What would be an effective introduction for an essay on one's personal Utopia?
The word "utopia" literally means "no place" because it represents a perfect ideal which can never be met here on earth--or at least as long as humans are inhabiting earth. It is just not possible to have a perfect place because it will always be inhabited by imperfect people. Utopianism was a popular form of writing and thinking in the nineteenth century.
[T]he utopian tradition flourished as writers sought to dramatize the political and economic principals—equality, freedom, and material plenitude among them—necessary for the advancement of society. Likewise, a number of real-life experiments were undertaken in the form of contained, usually short-lived, utopian communities designed to test the viability of a fully cooperative society where competition and want were unknown.
This movement was eventually replaced by dystopian literature, in which authors believed nothing positive would ever happen again due to governmental or authoritarian oppression.
I am making the assumption that you have been asked to write an essay in which you describe your utopia, your perfect place, and that you have already determined what elements a world might need to have to be perfect in your eyes. An introduction should set the tone for the rest of the essay, should preview your key points (in the form of a thesis or purpose statement), and should capture your readers' interest.
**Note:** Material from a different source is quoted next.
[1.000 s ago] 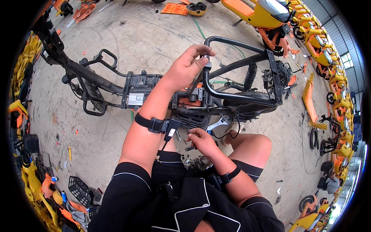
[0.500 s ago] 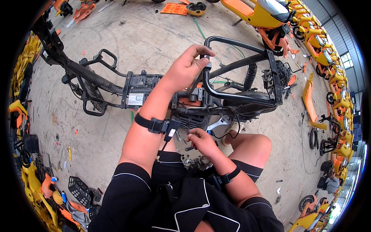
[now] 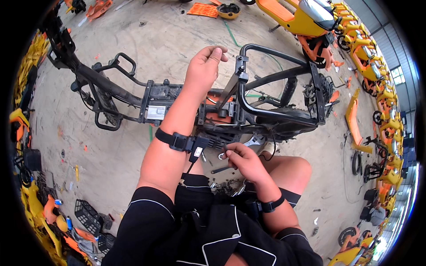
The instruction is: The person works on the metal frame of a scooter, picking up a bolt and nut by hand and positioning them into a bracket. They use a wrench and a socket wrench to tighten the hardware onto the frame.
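Head view: looped black tubing [image 3: 279,114] of a scooter frame stands to the right of the left hand [image 3: 206,65], its bolted bracket [image 3: 242,73] near the fingertips yet untouched. That hand's fingers curl toward the thumb — whether around anything, I cannot tell. Nearer the body, the right hand [image 3: 245,163] has thumb and forefinger together, grip unclear. An adjustable wrench [image 3: 255,141] lies just beyond it; yellow scooters [image 3: 290,20] stand well beyond both hands.
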`<action>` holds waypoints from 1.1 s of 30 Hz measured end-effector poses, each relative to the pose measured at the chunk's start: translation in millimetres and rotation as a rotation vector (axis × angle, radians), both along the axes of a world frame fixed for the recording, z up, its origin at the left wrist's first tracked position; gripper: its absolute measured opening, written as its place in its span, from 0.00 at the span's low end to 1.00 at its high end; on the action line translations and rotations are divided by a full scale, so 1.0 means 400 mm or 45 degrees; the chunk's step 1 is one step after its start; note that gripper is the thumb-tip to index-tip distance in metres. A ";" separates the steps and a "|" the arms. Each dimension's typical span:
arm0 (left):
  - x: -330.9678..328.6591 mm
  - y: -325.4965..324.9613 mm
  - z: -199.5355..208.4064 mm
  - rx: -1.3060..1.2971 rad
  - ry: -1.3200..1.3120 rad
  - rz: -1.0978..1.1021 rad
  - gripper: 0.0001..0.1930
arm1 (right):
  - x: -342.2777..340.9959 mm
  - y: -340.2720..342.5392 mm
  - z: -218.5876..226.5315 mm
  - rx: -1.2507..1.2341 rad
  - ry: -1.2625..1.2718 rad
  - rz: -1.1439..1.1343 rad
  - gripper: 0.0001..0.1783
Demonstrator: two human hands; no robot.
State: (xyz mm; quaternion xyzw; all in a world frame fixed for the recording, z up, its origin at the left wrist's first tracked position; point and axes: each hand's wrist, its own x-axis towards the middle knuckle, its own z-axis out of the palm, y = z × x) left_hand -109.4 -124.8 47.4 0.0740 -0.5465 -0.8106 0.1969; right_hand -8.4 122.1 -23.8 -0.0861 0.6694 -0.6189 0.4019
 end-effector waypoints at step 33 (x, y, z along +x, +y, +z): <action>0.023 -0.071 -0.027 0.050 -0.172 -0.868 0.17 | -0.344 -0.237 0.385 0.906 2.205 0.330 0.10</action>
Though it is likely that your particular audience already knows about the meaning of "utopia," that is one way you might start your essay. Another is to select one of many, many quotes on utopias or dystopias (because one way to define something is by telling your readers what it is not); just be sure the quote is directly applicable and is not simply a distraction for your readers. You might also create a kind of frivolous or "cheesy" utopia to start with, like something a five-year-old might describe: candy growing on trees, money everywhere, no chores to do--ever. While these can be considered perfect, they are rather superficial; from them you can move to some more important and significant ideas which you think would make the world a better, if not a perfect, place. Perhaps you could give some examples of what people in a few key ages groups (toddlers, teenagers, oldsters) might want in a perfect world (candy, sleep, health) and then, again, move to something more substantive.
Whatever you choose to use as an introduction should move to your key points smoothly, without getting off track or taking your readers down a path that is only superficially connected to your actual essay. Happy writing!